Steven Fink, founder and owner of SummerTech at SUNY Purchase, and program participant Annie Gonzales.

With this generation’s explosion of technology and an almost endless supply of new gadgets and programs coming on the market, it might be expected that a healthy percentage of young women would flock to the computer science field.

Educators at SummerTech, a private summer education program that rents space at SUNY Purchase, maintain that isn’t the case.

SummerTech held an open house July 25 to preview its all-girl computer program starting next year. Campers are between the ages of eight and 17 and most live in Westchester, but organizers are hoping to attract students throughout the country, including more girls, to participate in 2013.

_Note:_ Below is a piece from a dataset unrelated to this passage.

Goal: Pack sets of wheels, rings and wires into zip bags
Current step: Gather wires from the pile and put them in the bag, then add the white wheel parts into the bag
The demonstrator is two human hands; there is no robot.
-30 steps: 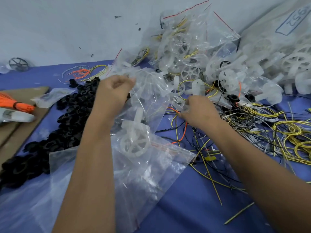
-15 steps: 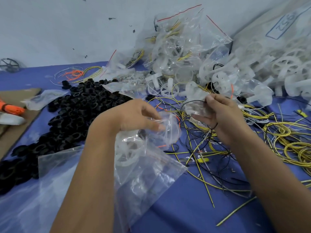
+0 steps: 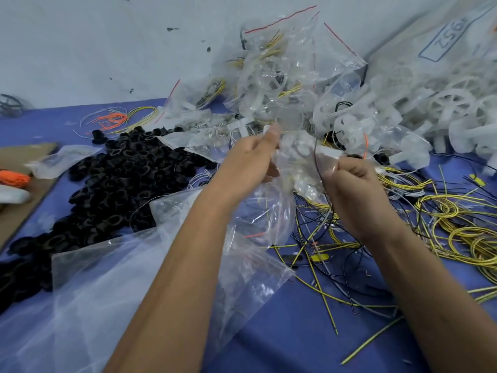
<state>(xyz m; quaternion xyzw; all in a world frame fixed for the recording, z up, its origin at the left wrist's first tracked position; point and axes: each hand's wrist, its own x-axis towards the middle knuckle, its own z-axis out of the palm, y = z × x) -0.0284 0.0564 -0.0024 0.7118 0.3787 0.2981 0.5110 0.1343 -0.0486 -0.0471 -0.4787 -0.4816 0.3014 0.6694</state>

Last Wednesday, program co-founder Steven Fink introduced young women to a preview of next year’s computer classes.

“We invited people to come in and see what’s going on and learn about what we do,” he said.

While the emphasis of the camp is on computer skills, SummerTech also offers sports and recreation, comedy improvisation, ukulele playing and a variety of other activities.

Despite the expanding role of technology in society, female students take computer classes less frequently than their male peers, Fink said. That spills over into the workforce, where it is estimated that just under 30 percent of technology and computer science professionals are women.

“Typically girls don’t go into the STEM (science, technology, engineering, mathematics) field as much,” he said. “We’re trying to bring them in and create an atmosphere here where they can learn together amongst girls.”

Fink said some girls are enrolled in SummerTech, but “they walk into a room of 50 boys and they’re a little intimidated, and they’re often not pulled into the things that we’d like to see them doing and we know they can do.’

Fink said next year’s program will have girls-only computer classes, such as web design, animation, and graphic and game design, while the remainder of the day’s activities will remain co-ed.

“We feel it’s a little more comfortable that they’ll be learning from female teachers who can relate with them better, and we feel it’s just a better atmosphere,” Fink said.

Joanna Ip, SummerTech’s co-director, said a key goal of the open house was to encourage young women to attend the program next year.

“Our current girls come into camp and they’re extremely intimidated, but they warm up eventually,” Ip said. “But I believe that if there were more girls involved in the same classroom they would feel much more comfortable.”

SummerTech student Annie Gonzales of the Bronx, who will be entering her freshman year in high school this fall, said she likes the idea of having computer classes exclusively for girls. Though she was interested in learning about technology, many of her peers “have different interests,” she said.

“I feel working with a lot of guys makes you feel a little lonely,” Gonzales said. “You feel a bit shyer.”